Other recent examples involving popular media include analyses of profanity in rap songs, violence episodes in movies such as The Matrix, sexual situations in movies and television programs, and overt as well as subliminal messages in advertising. Content analysis can also be useful in providing insights into the design and potential impact of web sites (Loughman & Fleck, 1999), annual reports (Fleck, et al., 1995), and computer system documentation (Fleck & Loughman, 1996).

In addition to its usefulness as a standalone analysis tool, content analysis also functions well as part of larger methodologies such as sociotechnical analysis, which attempts to integrate various organizational assessment tools from a range of disciplines. For example, in a recent study (Loughman et al., 1999), content analysis of communication behaviors was linked with system analysis measures to provide bank management with a robust source of information to help them decide how to resolve a customer attrition problem.

The present study uses content analysis to provide educators in information systems with advanced tools to help them decide which textbooks to choose based upon their assessments of various content criteria contained in the books. The process is illustrated using several well-known Java textbooks and occurs in two stages: (1) a description of traditional text evaluation procedures, and (2) the application of additional tools from content analysis.


The textbook selection process can be viewed as an application of the systems development life cycle.
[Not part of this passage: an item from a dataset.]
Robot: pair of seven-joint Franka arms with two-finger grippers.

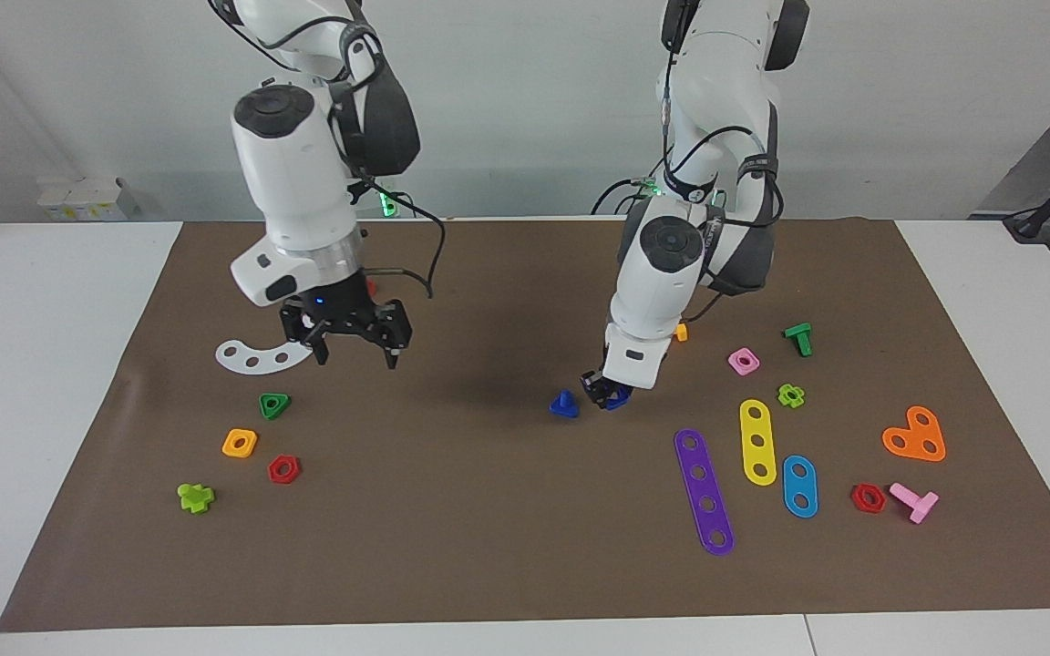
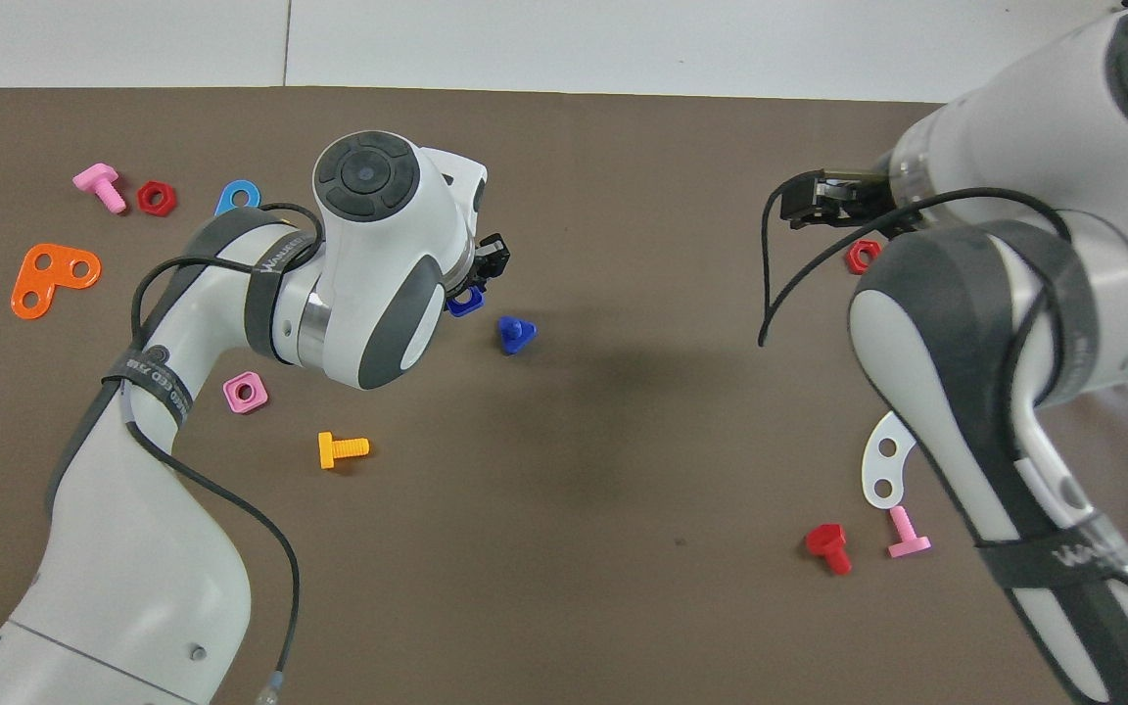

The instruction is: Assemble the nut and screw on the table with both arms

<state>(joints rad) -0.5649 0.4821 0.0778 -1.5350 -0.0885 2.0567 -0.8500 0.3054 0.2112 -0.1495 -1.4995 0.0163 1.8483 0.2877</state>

The first step in the process is to determine the course objectives and then to build the content from those objectives. Course objectives are influenced by market demands, course level, prerequisites, and other environmental variables. Many of these variables are outside the purview of the person or committee making the textbook selection and are not addressed in this study. Instead, our focus is on the tools that can be used to assist in the objective evaluation of available course materials.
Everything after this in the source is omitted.